(ACTION ITEM): Quote, with no changes, the lines that run from the top of the material to the line with "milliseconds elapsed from", both included.

(SOURCE DATA):
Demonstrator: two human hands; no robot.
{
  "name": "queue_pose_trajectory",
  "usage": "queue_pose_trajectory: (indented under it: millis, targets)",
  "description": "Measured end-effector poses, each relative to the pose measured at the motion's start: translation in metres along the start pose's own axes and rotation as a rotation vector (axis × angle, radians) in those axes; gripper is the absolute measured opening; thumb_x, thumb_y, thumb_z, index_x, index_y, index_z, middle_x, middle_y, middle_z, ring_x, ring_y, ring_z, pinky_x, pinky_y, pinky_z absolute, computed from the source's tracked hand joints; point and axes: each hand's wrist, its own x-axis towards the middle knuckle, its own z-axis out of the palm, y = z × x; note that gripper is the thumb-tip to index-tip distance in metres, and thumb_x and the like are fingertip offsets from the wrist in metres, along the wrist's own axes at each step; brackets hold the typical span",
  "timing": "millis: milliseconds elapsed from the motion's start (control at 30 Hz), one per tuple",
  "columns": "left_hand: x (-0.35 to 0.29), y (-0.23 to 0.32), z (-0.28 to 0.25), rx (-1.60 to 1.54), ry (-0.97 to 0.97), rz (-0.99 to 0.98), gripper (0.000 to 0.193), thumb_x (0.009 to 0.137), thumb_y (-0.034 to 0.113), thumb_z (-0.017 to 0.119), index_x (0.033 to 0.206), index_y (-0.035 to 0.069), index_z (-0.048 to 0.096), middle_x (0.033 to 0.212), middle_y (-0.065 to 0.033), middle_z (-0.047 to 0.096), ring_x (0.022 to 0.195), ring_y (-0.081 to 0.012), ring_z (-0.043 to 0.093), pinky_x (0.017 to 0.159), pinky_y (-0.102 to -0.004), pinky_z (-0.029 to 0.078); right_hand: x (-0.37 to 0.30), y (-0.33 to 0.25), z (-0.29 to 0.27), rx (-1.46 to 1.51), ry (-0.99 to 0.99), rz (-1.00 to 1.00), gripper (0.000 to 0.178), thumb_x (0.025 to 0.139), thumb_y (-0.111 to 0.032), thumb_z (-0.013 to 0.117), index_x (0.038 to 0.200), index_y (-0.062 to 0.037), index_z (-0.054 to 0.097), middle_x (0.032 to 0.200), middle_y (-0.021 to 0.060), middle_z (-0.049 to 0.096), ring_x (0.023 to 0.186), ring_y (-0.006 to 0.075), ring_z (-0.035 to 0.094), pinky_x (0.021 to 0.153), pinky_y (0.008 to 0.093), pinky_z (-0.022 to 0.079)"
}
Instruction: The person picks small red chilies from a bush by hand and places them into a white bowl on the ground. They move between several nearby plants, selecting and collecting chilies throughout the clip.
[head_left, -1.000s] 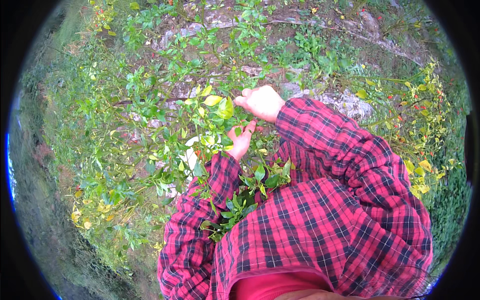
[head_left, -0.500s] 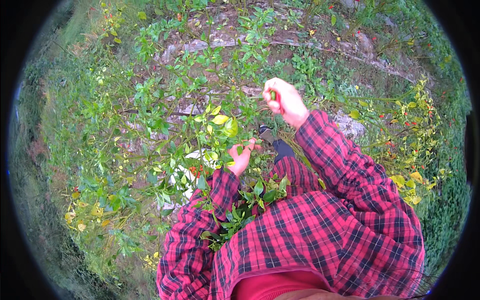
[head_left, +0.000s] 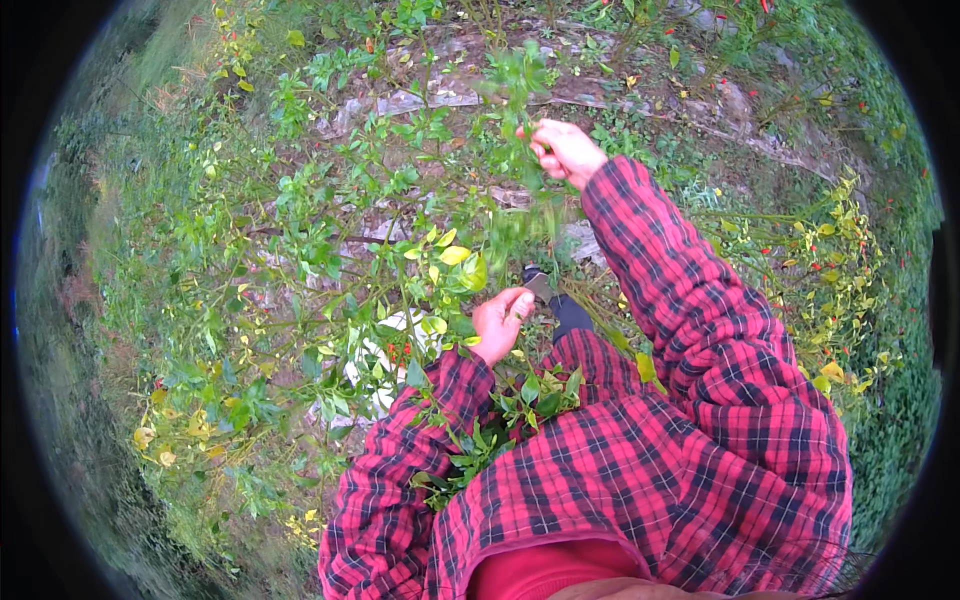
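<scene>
My right hand [head_left: 565, 152] is reached out ahead with its fingers closed, right beside a leafy green chili branch [head_left: 518, 75] that is smeared by motion. A small green thing shows at its fingers, too small to name. Nearer my body, my left hand [head_left: 503, 322] has its thumb and fingers pressed together; what they hold, if anything, is hidden. Yellow-green leaves [head_left: 455, 256] hang just beyond it. To its left, partly behind foliage, is a white bag or container [head_left: 383, 400] with red chilies [head_left: 400, 352] showing at it.
Chili plants [head_left: 300, 220] spread across the left and front. More plants with yellowing leaves and red chilies [head_left: 825, 265] grow on the right. Pale sheeting [head_left: 460, 98] lies over the soil ahead. My dark shoe [head_left: 537, 282] stands below my hands. Leafy sprigs [head_left: 545, 395] press against my shirt.
My right hand has moved up and slightly left to the leafy branch, which now shakes. My left hand has risen a little to the right, clearer of the leaves.
</scene>
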Motion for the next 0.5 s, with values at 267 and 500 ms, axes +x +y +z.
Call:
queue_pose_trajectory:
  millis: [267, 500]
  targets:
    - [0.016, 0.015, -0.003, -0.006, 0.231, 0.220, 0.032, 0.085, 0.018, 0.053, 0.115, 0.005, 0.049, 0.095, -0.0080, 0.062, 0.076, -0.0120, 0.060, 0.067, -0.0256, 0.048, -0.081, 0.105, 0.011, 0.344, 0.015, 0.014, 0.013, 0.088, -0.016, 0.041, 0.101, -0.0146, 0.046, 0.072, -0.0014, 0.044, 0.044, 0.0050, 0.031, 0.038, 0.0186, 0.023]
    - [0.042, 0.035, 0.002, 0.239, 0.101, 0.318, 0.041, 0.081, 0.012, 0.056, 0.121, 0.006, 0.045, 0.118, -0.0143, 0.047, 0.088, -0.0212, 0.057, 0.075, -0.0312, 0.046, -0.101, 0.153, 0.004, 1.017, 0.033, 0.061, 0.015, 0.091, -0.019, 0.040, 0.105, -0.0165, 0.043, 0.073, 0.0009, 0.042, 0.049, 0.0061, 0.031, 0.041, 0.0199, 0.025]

(RESULT OF THE EXERCISE):
Demonstrator: two human hands; no robot.
{
  "name": "queue_pose_trajectory",
  "usage": "queue_pose_trajectory: (indented under it: millis, targets)",
  "description": "Measured end-effector poses, each relative to the pose measured at the motion's start: translation in metres along the start pose's own axes and rotation as a rotation vector (axis × angle, radians) in those axes; gripper is the absolute measured opening; thumb_x, thumb_y, thumb_z, index_x, index_y, index_z, middle_x, middle_y, middle_z, ring_x, ring_y, ring_z, pinky_x, pinky_y, pinky_z absolute, computed from the source's tracked hand joints; point and axes: each hand's wrist, its own x-axis towards the middle knuckle, its own z-axis out of the palm, y = z × x; note that gripper is the thumb-tip to index-tip distance in metres, and thumb_x and the like are fingertip offsets from the wrist in metres, along the wrist's own axes at each step; brackets hold the typical span",
  "timing": "millis: milliseconds elapsed from the motion's start (control at 30 Hz), one per tuple",

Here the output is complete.